El hombre que habla en esdrújulas: Las reparte alegremente en escritos, discursos y, sobre todo, panegíricos: "Es un autor prolífico, honorífico y de carácter libérrimo", dice, por ejemplo. Es, por supuesto, más partidario de la república que de la monarquía, y su héroe es Don Mendo, en la escena en la que dice: "Siempre fuisteis enigmático, y epigramático, y ático, y gramático y simbólico. Y, aunque os escucho flemático, sabed que a mí lo hiperbólico no me resulta simpático".

El hombre que habla en adverbios: Se le llena la boca con todos los terminados en "mente", cuanto más largos, mejor: trascendentalmente, ultraexclusivamente, escatológicamente, transgenéricamente, pluscuamperfectamente...De esta manera consigue alargar un discurso que duraría 5 minutos en uno de media hora. Su heroína sería la "Heredera con demasiado tiempo libre" del libro de Belén Barroso (lo comenté aquí), que en un determinado momento dice: "No tengo excusa, lo sé, pero había amanecido un día extraordinariamente soleado, me pareció que el campo de batalla se encontraba inusualmente tranquilo y me sentí súbitamente aventurera, además de profusamente adverbial, como habrás advertido".

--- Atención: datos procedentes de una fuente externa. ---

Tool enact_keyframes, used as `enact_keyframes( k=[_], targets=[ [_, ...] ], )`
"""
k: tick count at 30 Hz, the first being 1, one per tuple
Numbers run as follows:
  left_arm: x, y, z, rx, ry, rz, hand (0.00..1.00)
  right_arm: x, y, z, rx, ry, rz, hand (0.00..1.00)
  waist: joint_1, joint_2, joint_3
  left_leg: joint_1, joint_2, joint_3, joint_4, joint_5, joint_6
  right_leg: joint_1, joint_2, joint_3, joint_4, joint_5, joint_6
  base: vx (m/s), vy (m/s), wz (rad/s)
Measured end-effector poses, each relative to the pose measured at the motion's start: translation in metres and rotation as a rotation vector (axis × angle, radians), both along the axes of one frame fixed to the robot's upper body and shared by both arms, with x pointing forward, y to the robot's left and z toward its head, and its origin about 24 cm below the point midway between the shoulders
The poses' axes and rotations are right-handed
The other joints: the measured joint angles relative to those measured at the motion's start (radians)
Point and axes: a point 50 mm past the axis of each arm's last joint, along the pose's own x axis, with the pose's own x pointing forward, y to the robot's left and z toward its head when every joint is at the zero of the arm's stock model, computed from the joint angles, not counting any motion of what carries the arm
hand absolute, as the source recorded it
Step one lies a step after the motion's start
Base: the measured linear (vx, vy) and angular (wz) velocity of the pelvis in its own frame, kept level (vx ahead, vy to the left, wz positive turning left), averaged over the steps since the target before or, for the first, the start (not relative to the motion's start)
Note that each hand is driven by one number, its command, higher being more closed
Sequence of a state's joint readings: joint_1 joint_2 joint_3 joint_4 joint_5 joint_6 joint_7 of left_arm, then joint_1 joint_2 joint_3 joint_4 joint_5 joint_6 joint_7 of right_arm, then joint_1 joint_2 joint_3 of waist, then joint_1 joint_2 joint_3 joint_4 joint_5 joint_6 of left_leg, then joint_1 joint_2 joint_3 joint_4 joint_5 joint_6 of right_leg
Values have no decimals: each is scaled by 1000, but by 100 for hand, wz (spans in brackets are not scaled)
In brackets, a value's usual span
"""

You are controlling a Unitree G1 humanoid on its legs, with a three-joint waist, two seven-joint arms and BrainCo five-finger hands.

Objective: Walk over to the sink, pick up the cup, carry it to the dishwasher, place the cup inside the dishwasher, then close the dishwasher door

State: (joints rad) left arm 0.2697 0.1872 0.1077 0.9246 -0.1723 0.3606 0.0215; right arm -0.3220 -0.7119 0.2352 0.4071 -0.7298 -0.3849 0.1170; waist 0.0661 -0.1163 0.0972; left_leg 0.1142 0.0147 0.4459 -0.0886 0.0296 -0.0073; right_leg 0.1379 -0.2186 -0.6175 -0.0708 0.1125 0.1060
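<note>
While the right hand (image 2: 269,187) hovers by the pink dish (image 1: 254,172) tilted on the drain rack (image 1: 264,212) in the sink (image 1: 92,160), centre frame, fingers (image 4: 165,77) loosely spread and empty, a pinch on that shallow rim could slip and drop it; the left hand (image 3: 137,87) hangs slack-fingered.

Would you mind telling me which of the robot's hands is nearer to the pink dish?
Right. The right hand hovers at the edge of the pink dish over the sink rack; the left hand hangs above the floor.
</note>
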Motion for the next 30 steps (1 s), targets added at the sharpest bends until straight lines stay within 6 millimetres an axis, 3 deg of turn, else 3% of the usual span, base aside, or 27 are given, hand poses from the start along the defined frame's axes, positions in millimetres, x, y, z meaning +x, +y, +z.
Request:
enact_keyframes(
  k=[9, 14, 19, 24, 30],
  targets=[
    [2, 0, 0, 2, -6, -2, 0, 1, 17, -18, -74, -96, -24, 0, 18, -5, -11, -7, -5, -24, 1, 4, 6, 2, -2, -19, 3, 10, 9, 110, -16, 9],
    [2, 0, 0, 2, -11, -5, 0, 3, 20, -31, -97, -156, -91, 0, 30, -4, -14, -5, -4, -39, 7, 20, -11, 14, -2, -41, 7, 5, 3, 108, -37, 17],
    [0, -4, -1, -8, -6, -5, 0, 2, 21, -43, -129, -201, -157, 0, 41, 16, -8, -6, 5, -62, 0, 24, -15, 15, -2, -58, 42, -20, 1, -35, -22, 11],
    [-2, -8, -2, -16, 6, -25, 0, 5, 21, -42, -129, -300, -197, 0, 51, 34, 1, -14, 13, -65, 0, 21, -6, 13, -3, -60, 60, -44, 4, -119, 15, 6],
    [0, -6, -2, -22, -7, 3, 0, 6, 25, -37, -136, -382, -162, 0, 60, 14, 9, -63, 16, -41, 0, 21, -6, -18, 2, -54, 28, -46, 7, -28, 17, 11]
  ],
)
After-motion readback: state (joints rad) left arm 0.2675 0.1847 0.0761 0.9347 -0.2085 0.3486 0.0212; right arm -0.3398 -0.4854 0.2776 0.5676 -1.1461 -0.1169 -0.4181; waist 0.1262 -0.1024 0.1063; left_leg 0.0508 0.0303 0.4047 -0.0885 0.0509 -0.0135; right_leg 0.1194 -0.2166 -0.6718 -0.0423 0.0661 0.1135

El hombre que habla en infinitivos: Su terreno son los discursos políticos y, ahora que estamos en elecciones, está en su salsa, soltando infinitivos a granel al empezar sus frases, como quien siembra margaritas: "Decir que vamos a arreglar esto y lo otro, decir que vamos a regalar hasta las cotufas del cine a quien nos vote, decir que los otros lo hacen peor..." Su personaje favorito es, lógicamente, Lola Flores y su frase lapidaria en la boda de Lolita: "¡Si me queréis, irse!".

El catálogo se haría mucho más largo con "el hombre del ya si eso", "el hombre de las palabrotas", "el hombre der sordado y la farda", "el hombre de los emoticonos", "el hombre del dequeísmo y el queísmo" (y quien dice "hombre" dice "mujer", eh) y con todos los que asesinan impunemente la lengua, esa herencia que se nos entrega de pequeños y que son "las manos con que amasamos el mundo de las relaciones humanas". Aristóteles -otro cuidador de las palabras- ya nos dijo que el hombre es social precisamente porque se le ha dado el tesoro del lenguaje, que nos sirve para hablar de lo justo y lo injusto, de lo bueno y de lo conveniente. Y en vez de cuidarlo con esmero, como se cuidan todas las herencias, lo destrozamos y ninguneamos. "Hemos olvidado el privilegio de esa conquista por la que somos una especie distinta entre los animales", que diría otro de mis profesores, don Emilio Lledó.

Así que decir que enfureciéndome yo sobremaneramente con estos mayúsculos despropósitos.



(En recuerdo de su frase sobre los gerundios, traigo aquí a mi profesor de Historia de la Filosofía Don Adolfo Muñoz Alonso)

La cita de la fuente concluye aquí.